Así, en el convento de San Clemente sugirieron a las monjas realizar trámites utilizando la firma digital, pero al llegar allí tuvieron que esperar 20 minutos para que su ordenador acabara de arrancar. «Esto nos ha llevado a organizar un plan de renovación de los equipos informáticos de los monasterios, ya que los que tienen están muy obsoletos», señala Márquez. Otras de las dificultades habituales es la de regularizar los papeles de las monjas extranjeras. «Tienen muchas vocaciones en otros países, pero gestionar su llegada se les complica mucho. Por eso llamamos a las embajadas y consulados y resolvemos cuestiones que son pura burocracia pero que a ellas quizá se les hacen cuesta arriba», añade el presidente de Amigos de los Conventos de Toledo. Desde su nacimiento, ya han traído a España una monja de la India y a otra de Colombia.

El horizonte de la ayuda que pueden recibir las contemplativas de la entidad es muy amplio: desde contar con voluntarios que enseñen parte de sus conventos hasta compañía cuando alguna tiene que acudir al hospital; desde información sobre los beneficios que pueden obtener por la ley de dependencia hasta la posibilidad de que alguien lea para ellas un libro para el que, por la edad, ya no les da la vista; también tramitan por ellas las pensiones no contributivas o gestionan con la Administración la posibilidad de recibir alguna subvención.

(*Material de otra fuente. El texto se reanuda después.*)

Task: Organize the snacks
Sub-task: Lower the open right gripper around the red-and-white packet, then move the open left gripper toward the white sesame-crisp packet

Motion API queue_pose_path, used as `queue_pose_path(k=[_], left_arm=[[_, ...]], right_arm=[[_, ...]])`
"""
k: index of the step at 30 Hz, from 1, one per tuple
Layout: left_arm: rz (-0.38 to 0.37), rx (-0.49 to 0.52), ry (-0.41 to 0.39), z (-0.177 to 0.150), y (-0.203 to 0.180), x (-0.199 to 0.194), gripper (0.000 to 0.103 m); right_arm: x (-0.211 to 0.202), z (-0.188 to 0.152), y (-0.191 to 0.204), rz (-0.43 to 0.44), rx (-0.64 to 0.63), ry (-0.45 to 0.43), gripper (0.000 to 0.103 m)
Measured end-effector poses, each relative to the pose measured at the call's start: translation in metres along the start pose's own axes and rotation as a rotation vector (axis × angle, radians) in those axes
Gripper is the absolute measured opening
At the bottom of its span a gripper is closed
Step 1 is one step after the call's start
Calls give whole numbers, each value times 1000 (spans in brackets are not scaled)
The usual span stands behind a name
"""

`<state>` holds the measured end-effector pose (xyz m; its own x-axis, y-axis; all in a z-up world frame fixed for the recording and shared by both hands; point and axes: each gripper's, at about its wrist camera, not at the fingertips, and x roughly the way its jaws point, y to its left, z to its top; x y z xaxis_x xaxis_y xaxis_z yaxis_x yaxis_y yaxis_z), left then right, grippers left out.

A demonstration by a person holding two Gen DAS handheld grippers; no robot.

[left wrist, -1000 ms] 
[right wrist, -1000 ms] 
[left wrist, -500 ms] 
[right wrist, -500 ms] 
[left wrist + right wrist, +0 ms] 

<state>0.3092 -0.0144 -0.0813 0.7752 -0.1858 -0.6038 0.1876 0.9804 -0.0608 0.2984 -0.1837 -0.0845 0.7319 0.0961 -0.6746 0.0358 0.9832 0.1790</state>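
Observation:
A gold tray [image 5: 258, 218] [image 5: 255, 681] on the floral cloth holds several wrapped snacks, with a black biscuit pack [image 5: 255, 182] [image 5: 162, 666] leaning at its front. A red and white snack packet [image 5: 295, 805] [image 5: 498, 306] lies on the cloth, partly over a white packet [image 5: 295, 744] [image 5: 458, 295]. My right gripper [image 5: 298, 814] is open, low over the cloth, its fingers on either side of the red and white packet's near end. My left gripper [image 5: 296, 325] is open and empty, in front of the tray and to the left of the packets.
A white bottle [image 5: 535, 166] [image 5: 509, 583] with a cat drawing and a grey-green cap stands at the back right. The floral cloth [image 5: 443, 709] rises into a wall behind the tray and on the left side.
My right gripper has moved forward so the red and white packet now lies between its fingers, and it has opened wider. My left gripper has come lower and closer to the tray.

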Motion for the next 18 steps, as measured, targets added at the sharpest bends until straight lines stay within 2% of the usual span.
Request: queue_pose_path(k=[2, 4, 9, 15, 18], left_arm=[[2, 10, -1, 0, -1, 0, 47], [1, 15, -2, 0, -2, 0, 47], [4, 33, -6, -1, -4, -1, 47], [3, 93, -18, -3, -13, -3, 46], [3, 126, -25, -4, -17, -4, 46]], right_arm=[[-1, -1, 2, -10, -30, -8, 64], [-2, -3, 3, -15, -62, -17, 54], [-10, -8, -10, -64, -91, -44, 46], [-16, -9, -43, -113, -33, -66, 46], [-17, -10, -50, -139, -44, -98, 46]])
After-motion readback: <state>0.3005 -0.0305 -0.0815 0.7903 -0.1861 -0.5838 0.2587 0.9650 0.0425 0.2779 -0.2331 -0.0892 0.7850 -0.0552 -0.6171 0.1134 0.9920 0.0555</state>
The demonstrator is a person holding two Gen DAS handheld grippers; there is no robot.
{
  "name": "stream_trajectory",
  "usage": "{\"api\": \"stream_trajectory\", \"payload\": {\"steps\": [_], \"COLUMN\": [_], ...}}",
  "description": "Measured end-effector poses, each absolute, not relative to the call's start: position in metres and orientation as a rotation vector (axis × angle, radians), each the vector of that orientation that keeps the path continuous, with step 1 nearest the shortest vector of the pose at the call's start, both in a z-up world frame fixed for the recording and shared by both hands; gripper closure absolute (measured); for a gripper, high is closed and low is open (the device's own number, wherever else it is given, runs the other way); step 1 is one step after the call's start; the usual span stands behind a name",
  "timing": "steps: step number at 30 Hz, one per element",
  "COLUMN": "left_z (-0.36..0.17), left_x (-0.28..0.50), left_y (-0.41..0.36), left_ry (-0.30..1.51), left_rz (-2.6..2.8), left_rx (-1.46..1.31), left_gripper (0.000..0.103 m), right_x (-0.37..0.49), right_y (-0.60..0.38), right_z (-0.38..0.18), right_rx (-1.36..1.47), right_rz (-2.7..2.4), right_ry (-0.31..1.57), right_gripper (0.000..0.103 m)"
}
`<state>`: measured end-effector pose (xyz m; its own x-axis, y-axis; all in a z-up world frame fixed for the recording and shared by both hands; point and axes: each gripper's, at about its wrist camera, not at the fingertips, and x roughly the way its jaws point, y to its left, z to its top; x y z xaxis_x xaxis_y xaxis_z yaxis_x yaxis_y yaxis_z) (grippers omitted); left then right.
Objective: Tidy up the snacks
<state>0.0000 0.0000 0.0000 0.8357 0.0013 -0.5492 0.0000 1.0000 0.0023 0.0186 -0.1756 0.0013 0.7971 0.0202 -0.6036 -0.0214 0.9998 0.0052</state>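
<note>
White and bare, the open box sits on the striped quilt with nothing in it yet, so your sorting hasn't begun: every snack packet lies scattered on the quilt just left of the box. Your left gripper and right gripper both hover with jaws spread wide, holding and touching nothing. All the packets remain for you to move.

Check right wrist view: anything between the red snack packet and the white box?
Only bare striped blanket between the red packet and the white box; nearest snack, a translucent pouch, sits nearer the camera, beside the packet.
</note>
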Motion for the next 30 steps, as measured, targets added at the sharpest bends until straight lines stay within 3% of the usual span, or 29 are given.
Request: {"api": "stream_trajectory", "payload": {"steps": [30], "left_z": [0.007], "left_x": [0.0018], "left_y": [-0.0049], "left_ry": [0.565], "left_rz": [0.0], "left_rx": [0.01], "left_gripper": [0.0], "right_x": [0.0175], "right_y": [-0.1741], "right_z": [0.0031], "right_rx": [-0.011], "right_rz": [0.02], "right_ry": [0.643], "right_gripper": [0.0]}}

Los dulces de las comendadoras de Santiago se venderán en la web que unificará los productos de las monjas. Foto: Ana Pérez Herrera.

«En algún caso estamos organizando clases de cocina y de atención al cliente, porque tenemos el proyecto de ofrecer comedores sencillos a un módico precio, como los que hay en Roma», explica Márquez. Avanza además la creación de una red de hospederías, una lavandería industrial, huertos urbanos, una web que ofrecerá rodos los dulces conventuales y hasta un aparcamiento en alguna parcela habilitada para ello. «La idea es que dejen de hacer todas lo mismo y que a todos dejen de salirnos dulces de monjas por las orejas», bromea el presidente de la asociación. «Al final, el mercado manda, pero justo por eso podemos aprovechar el boom turístico de Toledo y que beneficie a los conventos».

Pero la ayuda no se reduce solo a lo material. También incluye lo espiritual. En este sentido, desde su nacimiento en febrero, los Amigos de los Conventos de Toledo ya han ayudado a enterrar a cinco monjas, llevando incluso su féretro a hombros. «Las llena mucho ese acompañamiento», explica Márquez. «Para ellas es un descanso saber que estamos ahí y que pueden contar con nosotros para lo que quieran».